** DIRECTIONS **
Without the pictures, extract every line from the start of the material to the line containing "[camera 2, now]", both ends included.

** GIVEN MATERIAL **

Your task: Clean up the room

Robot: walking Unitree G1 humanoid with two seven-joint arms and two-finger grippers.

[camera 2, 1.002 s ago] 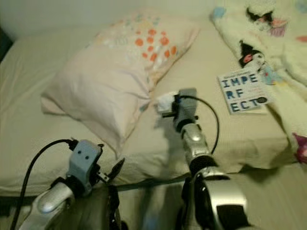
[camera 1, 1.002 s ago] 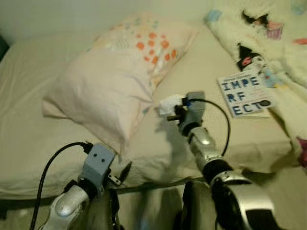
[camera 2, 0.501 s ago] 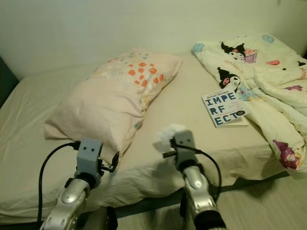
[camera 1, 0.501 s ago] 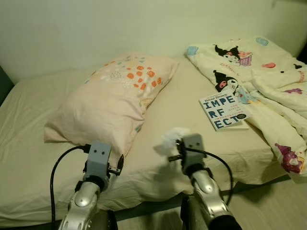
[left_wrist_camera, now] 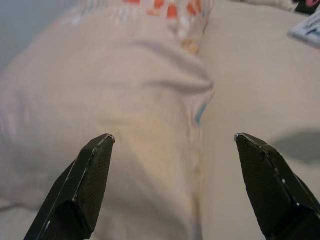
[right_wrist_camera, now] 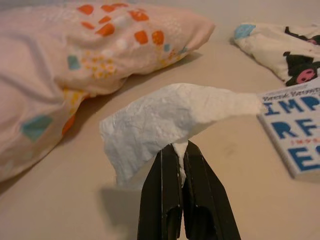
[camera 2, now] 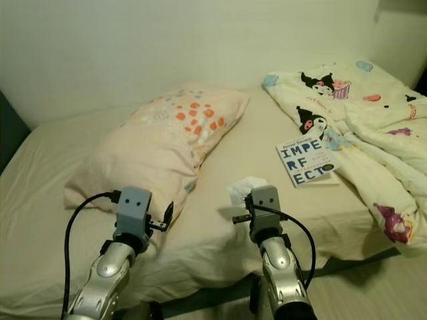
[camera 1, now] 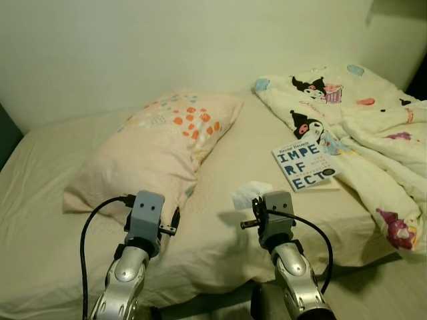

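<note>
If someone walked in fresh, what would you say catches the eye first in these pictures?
Probably the crumpled white tissue pinched in the right gripper, held above the beige bed in front of the robot. Next, the pillow with orange patches lies ahead of the open left gripper, and a book rests beside the cartoon-print blanket on the right.

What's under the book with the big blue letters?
The book lies on the tan bed sheet, its far edge against the cartoon blanket. Whatever may be beneath it is covered.
</note>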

** RESULT **
Your task: Clean up the room

Robot: walking Unitree G1 humanoid with two seven-joint arms and two-finger grippers.

[camera 2, 1.002 s ago] 
[camera 1, 1.002 s ago] 
[camera 2, 0.501 s ago] 
[camera 1, 0.501 s ago] 
[left_wrist_camera, now] 
[right_wrist_camera, now] 
[camera 2, now] 

The exercise contains nothing more.